__ASSIGNED TASK__. Take the listing below and print exactly the lines starting at the line containing "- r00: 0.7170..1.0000" and ending at the line containing "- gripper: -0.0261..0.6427", both ends included, and no others.

__SUPPLIED MATERIAL__.
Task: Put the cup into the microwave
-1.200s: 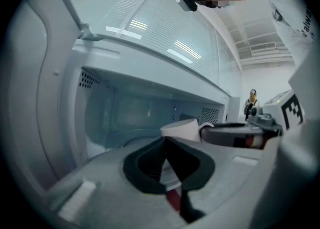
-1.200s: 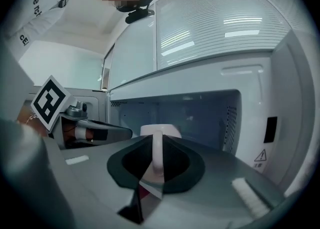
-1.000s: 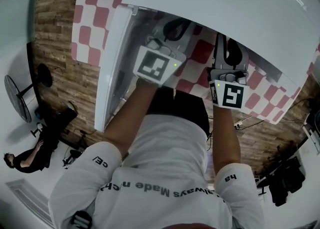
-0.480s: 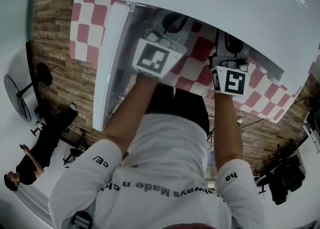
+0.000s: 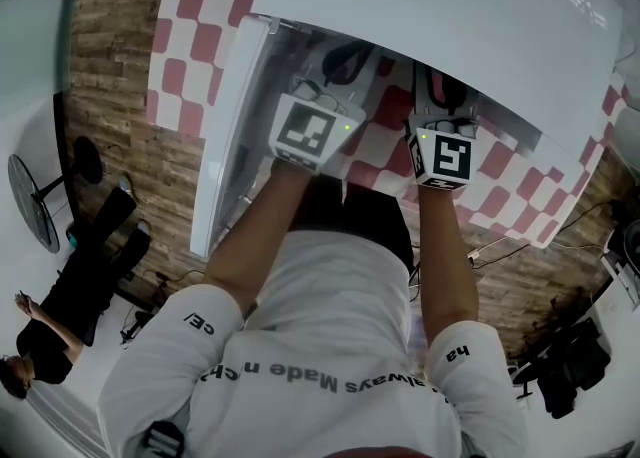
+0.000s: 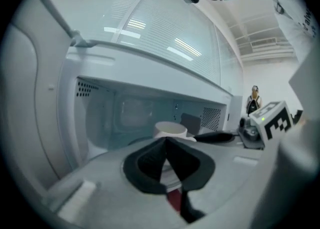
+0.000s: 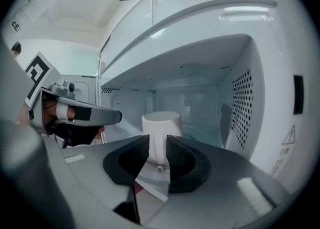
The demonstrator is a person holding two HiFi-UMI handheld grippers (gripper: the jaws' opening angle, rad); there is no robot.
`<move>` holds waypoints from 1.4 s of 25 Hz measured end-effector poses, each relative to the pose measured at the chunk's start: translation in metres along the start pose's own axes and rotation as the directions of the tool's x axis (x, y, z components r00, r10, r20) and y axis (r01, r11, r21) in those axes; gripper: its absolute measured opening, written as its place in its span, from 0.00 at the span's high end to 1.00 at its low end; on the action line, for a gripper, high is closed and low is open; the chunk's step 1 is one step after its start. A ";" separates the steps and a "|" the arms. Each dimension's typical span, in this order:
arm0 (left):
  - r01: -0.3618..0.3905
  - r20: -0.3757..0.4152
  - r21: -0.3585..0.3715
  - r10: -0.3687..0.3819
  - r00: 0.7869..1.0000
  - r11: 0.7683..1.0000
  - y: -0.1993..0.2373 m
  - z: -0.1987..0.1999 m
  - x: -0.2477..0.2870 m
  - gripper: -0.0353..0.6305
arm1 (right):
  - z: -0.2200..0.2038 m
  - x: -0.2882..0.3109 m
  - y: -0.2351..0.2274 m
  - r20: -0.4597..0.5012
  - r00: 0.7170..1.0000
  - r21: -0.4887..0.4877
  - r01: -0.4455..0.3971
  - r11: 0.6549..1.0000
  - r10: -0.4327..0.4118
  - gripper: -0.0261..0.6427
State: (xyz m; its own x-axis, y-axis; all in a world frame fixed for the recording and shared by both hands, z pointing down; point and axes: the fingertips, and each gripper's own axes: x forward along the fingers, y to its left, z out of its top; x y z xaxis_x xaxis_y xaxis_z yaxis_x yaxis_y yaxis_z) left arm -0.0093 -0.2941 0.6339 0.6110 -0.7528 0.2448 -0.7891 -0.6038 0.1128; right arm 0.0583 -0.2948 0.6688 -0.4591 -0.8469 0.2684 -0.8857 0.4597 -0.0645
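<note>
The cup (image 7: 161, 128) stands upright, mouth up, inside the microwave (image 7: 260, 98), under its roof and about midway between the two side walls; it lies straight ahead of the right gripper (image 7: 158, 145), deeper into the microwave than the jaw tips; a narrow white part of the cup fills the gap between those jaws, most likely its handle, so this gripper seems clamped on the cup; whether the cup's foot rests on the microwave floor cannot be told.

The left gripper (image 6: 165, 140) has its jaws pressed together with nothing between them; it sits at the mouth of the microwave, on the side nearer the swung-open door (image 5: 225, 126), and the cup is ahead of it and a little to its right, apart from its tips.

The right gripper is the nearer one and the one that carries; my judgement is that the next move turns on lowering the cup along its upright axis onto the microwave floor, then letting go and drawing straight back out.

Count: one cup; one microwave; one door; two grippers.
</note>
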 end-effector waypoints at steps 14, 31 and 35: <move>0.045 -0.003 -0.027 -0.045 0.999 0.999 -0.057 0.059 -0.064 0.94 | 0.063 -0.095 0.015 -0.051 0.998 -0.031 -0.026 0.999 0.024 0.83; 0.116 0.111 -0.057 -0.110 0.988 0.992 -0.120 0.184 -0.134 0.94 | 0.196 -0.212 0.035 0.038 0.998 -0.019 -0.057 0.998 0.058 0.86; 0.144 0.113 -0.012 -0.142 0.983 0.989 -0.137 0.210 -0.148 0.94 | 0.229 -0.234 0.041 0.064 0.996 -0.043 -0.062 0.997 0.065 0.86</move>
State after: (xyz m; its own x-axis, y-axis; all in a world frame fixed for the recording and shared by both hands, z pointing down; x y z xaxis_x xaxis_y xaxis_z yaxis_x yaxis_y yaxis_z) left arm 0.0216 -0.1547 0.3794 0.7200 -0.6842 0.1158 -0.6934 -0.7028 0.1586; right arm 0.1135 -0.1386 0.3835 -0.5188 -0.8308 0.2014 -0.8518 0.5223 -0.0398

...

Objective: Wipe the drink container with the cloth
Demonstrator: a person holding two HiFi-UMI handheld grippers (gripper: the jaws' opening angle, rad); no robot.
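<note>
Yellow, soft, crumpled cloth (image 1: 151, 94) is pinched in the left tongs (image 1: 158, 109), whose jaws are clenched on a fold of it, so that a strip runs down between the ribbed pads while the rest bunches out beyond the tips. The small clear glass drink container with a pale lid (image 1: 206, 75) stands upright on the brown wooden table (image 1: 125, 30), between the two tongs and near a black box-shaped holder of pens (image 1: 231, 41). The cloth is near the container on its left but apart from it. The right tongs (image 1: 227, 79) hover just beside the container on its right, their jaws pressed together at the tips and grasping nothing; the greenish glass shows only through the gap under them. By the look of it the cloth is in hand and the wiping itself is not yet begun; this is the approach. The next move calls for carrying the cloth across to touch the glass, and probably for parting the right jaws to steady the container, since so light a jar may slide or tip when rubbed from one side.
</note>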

__RESULT OF THE EXERCISE__.
  - r00: 0.7170..1.0000
  - r21: -0.4887..0.4877
  - r01: -0.4455..0.3971
  - r11: 0.6549..1.0000
  - r10: -0.4327..0.4118
  - gripper: -0.0261..0.6427

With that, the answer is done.